В общем, если продолжительность препирательств превосходит по времени краткое и решительное совместное питье «по три стопки – и шабаш», то целесообразно выпить по три стопки. Это и есть сценарий два. Если окружающая обстановка располагает нужным реквизитом, например, одетая на тебя куртка или стоящие на тропинке заправленные канистры, то можно сказать, что рад бы загудеть, да через минуту едешь на рыбалку с кем-нибудь очень пунктуальным и свирепым на расправу с опоздавшими.
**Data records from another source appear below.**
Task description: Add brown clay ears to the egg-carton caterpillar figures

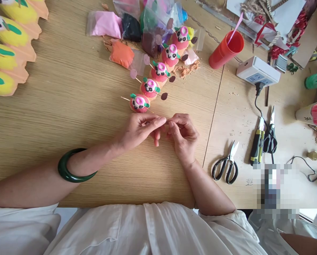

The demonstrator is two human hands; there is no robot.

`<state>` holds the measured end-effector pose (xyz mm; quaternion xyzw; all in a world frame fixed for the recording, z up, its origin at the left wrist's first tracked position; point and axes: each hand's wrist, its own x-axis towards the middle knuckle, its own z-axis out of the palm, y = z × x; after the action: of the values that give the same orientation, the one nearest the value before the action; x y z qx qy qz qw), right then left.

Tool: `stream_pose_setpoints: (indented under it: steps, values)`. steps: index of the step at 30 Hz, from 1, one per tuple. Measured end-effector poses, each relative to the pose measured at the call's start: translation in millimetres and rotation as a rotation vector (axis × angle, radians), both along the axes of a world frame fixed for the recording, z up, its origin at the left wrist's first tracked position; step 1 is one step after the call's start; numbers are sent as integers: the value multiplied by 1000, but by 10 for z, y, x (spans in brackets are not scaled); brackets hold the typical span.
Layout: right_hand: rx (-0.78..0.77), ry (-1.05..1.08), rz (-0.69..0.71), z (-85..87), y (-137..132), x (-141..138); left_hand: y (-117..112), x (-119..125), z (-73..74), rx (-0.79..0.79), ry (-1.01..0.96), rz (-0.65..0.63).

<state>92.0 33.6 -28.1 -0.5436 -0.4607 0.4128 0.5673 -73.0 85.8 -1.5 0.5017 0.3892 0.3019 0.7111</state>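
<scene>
Five pink clay figures (160, 72) look finished, in a diagonal row on the far-middle table (68, 106), while just nearer the left hand (138, 131) and right hand (182, 136) pinch a tiny bit (167, 121) between their fingertips, apparently a part not yet attached.

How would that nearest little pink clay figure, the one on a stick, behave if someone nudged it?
The nearest clay figure looks rounded, so it might roll slightly, though the thin stick poking out sideways would probably stop it. It looks small, so likely light. Its tiny green and black bits seem stuck on; a firm pinch could dent them.
</scene>
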Motion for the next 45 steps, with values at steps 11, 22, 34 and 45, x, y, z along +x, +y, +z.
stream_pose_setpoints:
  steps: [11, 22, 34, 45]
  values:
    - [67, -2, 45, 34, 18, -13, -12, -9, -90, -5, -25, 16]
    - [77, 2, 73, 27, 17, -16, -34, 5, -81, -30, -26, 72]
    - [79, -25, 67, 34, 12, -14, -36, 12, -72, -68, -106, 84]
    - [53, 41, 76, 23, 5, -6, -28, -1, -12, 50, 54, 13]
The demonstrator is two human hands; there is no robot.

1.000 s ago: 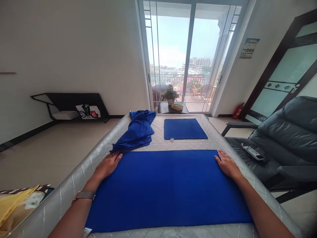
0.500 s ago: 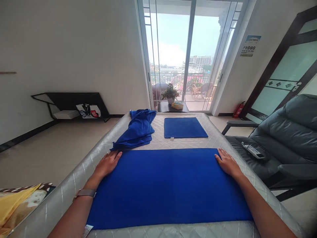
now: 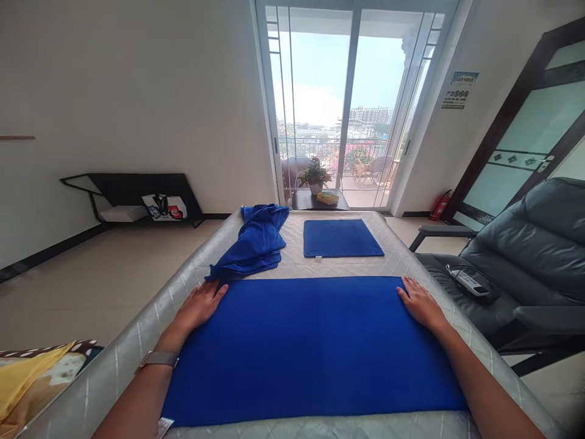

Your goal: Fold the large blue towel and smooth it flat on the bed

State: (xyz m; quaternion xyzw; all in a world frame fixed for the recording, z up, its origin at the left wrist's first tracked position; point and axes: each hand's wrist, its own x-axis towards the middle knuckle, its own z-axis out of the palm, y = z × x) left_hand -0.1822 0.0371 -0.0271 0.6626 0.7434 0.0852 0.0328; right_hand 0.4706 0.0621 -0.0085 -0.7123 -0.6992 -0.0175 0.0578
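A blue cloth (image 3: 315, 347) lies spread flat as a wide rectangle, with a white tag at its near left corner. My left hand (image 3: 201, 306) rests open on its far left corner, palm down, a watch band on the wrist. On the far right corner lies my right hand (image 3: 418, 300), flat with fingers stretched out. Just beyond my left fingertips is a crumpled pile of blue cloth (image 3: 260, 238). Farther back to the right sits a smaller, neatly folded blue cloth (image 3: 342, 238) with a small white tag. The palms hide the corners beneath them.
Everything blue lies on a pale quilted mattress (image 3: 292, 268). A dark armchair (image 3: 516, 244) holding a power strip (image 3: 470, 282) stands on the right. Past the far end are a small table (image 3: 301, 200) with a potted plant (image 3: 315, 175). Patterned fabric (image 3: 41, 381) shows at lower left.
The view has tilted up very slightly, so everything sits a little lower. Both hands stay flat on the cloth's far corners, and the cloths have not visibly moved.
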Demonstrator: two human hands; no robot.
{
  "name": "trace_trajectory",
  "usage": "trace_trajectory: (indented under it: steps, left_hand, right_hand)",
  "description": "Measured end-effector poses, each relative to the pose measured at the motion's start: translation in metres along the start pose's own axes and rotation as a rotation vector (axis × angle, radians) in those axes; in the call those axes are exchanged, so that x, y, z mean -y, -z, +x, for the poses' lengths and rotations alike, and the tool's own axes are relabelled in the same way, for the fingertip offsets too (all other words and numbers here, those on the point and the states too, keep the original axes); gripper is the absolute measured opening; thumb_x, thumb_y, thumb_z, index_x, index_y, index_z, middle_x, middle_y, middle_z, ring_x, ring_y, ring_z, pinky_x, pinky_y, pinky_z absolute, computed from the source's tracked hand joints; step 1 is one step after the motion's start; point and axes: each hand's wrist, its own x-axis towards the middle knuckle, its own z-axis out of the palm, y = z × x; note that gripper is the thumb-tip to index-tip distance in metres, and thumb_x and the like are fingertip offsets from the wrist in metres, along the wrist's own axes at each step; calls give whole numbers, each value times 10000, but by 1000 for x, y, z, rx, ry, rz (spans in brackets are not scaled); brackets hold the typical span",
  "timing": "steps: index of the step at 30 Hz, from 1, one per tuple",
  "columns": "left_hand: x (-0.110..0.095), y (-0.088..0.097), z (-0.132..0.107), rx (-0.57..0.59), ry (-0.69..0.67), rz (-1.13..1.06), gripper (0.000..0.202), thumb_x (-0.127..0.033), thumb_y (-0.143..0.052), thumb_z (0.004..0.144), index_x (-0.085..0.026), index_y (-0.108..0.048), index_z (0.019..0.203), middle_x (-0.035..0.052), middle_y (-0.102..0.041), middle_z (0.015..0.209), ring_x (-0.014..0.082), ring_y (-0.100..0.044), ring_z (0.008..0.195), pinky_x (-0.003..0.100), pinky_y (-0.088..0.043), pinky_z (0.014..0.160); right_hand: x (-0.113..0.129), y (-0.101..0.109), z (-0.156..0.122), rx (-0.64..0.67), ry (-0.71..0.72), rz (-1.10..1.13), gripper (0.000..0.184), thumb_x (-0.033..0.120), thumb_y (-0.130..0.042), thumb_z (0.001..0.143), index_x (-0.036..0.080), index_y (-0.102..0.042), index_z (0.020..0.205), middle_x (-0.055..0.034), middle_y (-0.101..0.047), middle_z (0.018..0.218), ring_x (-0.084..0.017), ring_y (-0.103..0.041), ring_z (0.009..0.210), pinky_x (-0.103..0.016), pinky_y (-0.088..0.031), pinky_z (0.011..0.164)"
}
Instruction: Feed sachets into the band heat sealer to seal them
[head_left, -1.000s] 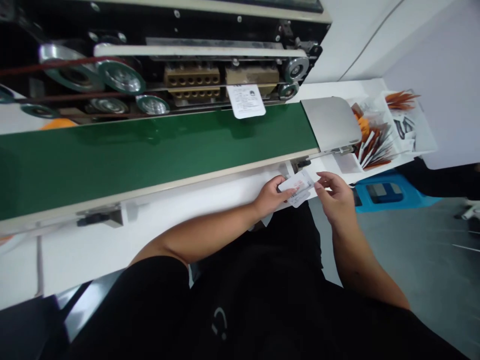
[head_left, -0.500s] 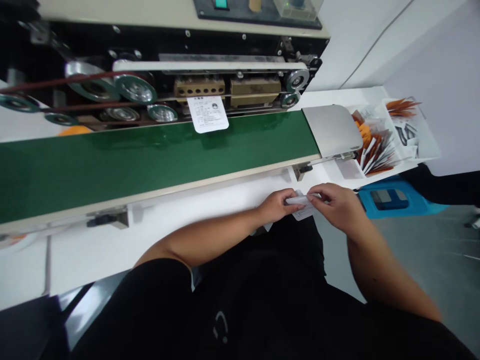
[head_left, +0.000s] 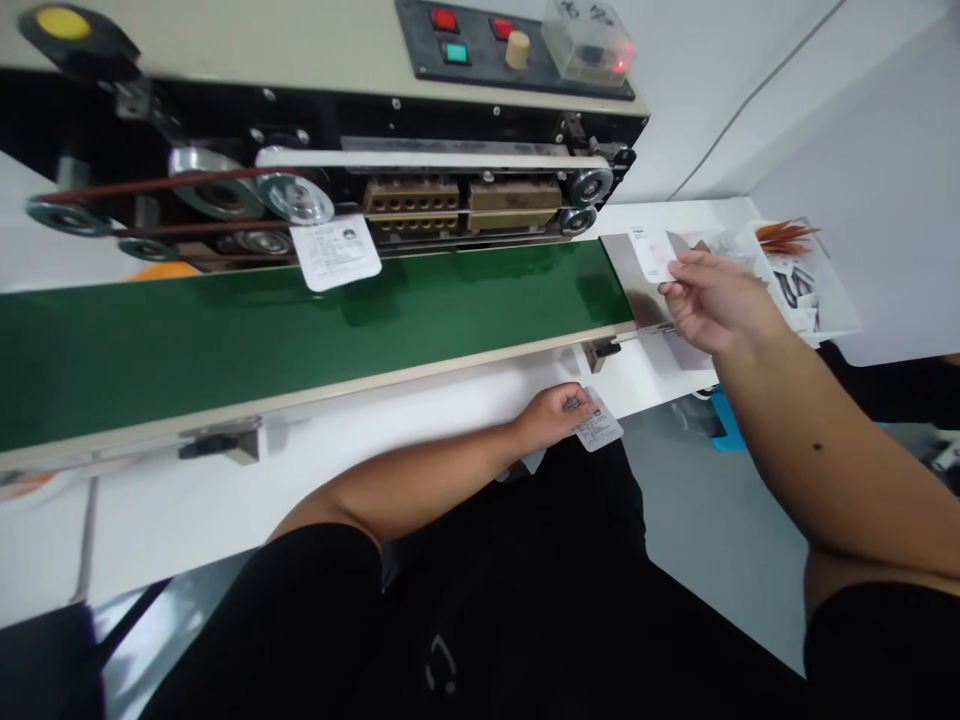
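Pinched in my right hand (head_left: 709,295) is a small white printed packet (head_left: 651,252), raised over the metal plate at the belt's right end. My left hand (head_left: 553,415) is closed on another white packet (head_left: 598,425) with dark print, low in front of the white table edge. A third printed packet (head_left: 336,252) hangs by its upper edge from the band sealing machine (head_left: 420,165), below a round wheel and over the green conveyor belt (head_left: 480,300).
To the right, a white bin (head_left: 829,285) holds orange and white packets; my right hand partly hides its near section. A control panel (head_left: 480,48) with buttons tops the machine. A blue stool (head_left: 727,420) stands beneath the table on the right.
My right hand has left my left hand, moving up and right with a packet. The packet in the machine has travelled left. My left hand stays nearly in place, and the view has shifted slightly.
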Motion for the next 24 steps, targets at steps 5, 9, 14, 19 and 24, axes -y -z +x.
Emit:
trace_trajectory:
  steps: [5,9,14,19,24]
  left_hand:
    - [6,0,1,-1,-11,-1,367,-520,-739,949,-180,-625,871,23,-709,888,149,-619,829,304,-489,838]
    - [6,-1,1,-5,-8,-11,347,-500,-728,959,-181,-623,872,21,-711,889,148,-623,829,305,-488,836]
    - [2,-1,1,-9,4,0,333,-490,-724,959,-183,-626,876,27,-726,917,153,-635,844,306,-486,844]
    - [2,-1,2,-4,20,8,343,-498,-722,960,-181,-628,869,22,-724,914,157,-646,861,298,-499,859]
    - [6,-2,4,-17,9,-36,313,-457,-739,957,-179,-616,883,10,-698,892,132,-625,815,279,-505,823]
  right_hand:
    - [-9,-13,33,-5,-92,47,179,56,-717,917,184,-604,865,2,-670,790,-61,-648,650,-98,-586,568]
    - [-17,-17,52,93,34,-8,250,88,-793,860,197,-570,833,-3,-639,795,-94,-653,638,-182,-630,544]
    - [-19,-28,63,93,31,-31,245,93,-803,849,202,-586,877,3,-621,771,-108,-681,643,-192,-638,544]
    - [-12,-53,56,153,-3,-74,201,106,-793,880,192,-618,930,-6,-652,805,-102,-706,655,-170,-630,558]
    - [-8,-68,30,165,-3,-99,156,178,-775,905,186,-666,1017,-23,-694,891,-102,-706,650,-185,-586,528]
Доктрине, что пришелец многого не просит, а только, дескать, поддержать тремя стопками, можно противопоставить то, что ты так не умеешь, мараться тремя стопками не привык и сам способен загудеть так, что тошно станет всем, и гостю в первую очередь, и что скоро тебе на работу. Позиции слабая, так как у гостя наготове проверенный козырь: «Ладно, я тогда сам по себе посижу. – И грозное: – Это хоть можно?»
Так как невозможно спрогнозировать, сколько времени отъест тот или иной вариант, никакой гарантии эффективности дать нельзя. Многое зависит от мастерства противника, с каким он может растягивать процесс, используя все способы давления и манипуляций понятиями «ты че как не русский?» или «где твоя широта души?». Второй сценарий опасен еще и тем, что, почуяв слабину, противник закрепится на завоеванных рубежах и перейдет на позиционную войну, в которой определяющее значение приобретут объемы его боекомплекта. Главный же минус второго пути состоит в том, что в случае если противник все-таки не ограничится тремя залпами и вынудит вас к дальнейшей совместной операции, то при ее затягивании есть опасность скатиться в полномасштабное обоюдное застолье. Аргументация в этом случае следующая: раз уж день пропал и все равно придется с негодником сидеть, то не лучше ли это сидение скрасить хмельным скрасом? Заодно и увеличив вдвое скорость расхода топлива.